▶ [TASK DESCRIPTION]:
The records that follow are to be given again exactly. Do not carry over any image.

[Data items]
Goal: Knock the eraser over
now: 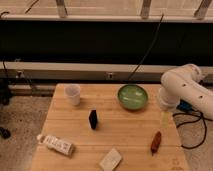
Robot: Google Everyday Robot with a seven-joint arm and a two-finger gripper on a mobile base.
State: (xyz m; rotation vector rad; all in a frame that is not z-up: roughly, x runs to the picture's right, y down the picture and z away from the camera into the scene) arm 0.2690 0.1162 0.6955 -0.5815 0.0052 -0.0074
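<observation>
Camera view shows my pincer (pixel 164 117) wide and empty, hanging by the bowl (pixel 132 96) at the table (pixel 130 135) edge. The eraser (pixel 93 119) stands tall mid-table, well apart, toward the cup (pixel 73 94) side. I should push it sideways.

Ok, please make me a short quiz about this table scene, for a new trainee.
1. True or false: the black eraser is standing upright on the wooden table.
2. Which of these is nearest to the gripper, which hangs over the table's right edge? A) white cup B) green bowl C) white patterned box
3. In the camera view, on which side of the eraser is the gripper, and do they touch?

Key: 1 true. 2 B. 3 On its right, well apart, no contact.
</observation>
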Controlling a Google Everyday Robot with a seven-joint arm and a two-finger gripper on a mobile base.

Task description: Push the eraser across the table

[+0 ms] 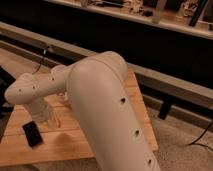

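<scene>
While the arm (102, 107) arcs low over the counter (75, 147), the tool (48, 119) points down at the counter's left half, closed, with the black eraser (32, 134) flat on the counter's front-left part, just beside it.

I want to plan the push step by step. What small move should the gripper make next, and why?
Probably slide the shut gripper a little toward the black eraser until it touches. The gripper hangs low over the table, just beside the eraser, seemingly with a small gap, so no push can start yet.
</scene>
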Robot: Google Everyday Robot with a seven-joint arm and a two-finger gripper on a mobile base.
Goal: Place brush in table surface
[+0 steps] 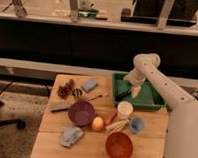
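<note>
The gripper (135, 91) hung right of centre in the frame at the end of the white arm (149, 64). It pointed down into the green tray (152, 98) with its fingers spread. Just left of it in the tray lay the brush (122, 94), its dark handle slanting toward the lower left; contact between them could not be made out. The tray sat at the upper right corner of the table surface (91, 149). Below the tray stood a white cup (125, 110), with a small blue cup (136, 125) lower right of it. A purple bowl (81, 112) sat mid-table, an orange bowl (119, 146) near the bottom edge, and a blue cloth (71, 136) at lower left.
</note>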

▶ [SOLVED EXERCISE]:
Goal: Knock the eraser over
now: 
Robot: Google Everyday Robot with a seven-joint arm and a two-finger gripper on a mobile base.
State: (xyz m; rotation vector rad; all in a frame that is not z-up: roughly, x runs to the picture's right, y down the picture and z away from the camera into the scene) arm 0.2690 0.1162 0.6955 -0.5815 0.0052 -0.0074
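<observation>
Camera view shows my pincer (pixel 164 117) wide and empty, hanging by the bowl (pixel 132 96) at the table (pixel 130 135) edge. The eraser (pixel 93 119) stands tall mid-table, well apart, toward the cup (pixel 73 94) side. I should push it sideways.

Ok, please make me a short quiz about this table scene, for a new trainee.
1. True or false: the black eraser is standing upright on the wooden table.
2. Which of these is nearest to the gripper, which hangs over the table's right edge? A) white cup B) green bowl C) white patterned box
3. In the camera view, on which side of the eraser is the gripper, and do they touch?

Key: 1 true. 2 B. 3 On its right, well apart, no contact.
</observation>
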Controlling a Google Everyday Robot with a seven-joint arm and a two-finger gripper on a mobile base.

Task description: Push the eraser across the table

[+0 ms] 

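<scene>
While the arm (102, 107) arcs low over the counter (75, 147), the tool (48, 119) points down at the counter's left half, closed, with the black eraser (32, 134) flat on the counter's front-left part, just beside it.

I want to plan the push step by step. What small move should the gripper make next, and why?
Probably slide the shut gripper a little toward the black eraser until it touches. The gripper hangs low over the table, just beside the eraser, seemingly with a small gap, so no push can start yet.
</scene>
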Robot: Google Everyday Robot with a seven-joint arm and a two-finger gripper on a mobile base.
Goal: Place brush in table surface
[+0 steps] 
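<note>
The gripper (135, 91) hung right of centre in the frame at the end of the white arm (149, 64). It pointed down into the green tray (152, 98) with its fingers spread. Just left of it in the tray lay the brush (122, 94), its dark handle slanting toward the lower left; contact between them could not be made out. The tray sat at the upper right corner of the table surface (91, 149). Below the tray stood a white cup (125, 110), with a small blue cup (136, 125) lower right of it. A purple bowl (81, 112) sat mid-table, an orange bowl (119, 146) near the bottom edge, and a blue cloth (71, 136) at lower left.
</note>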

The answer given above is the complete response.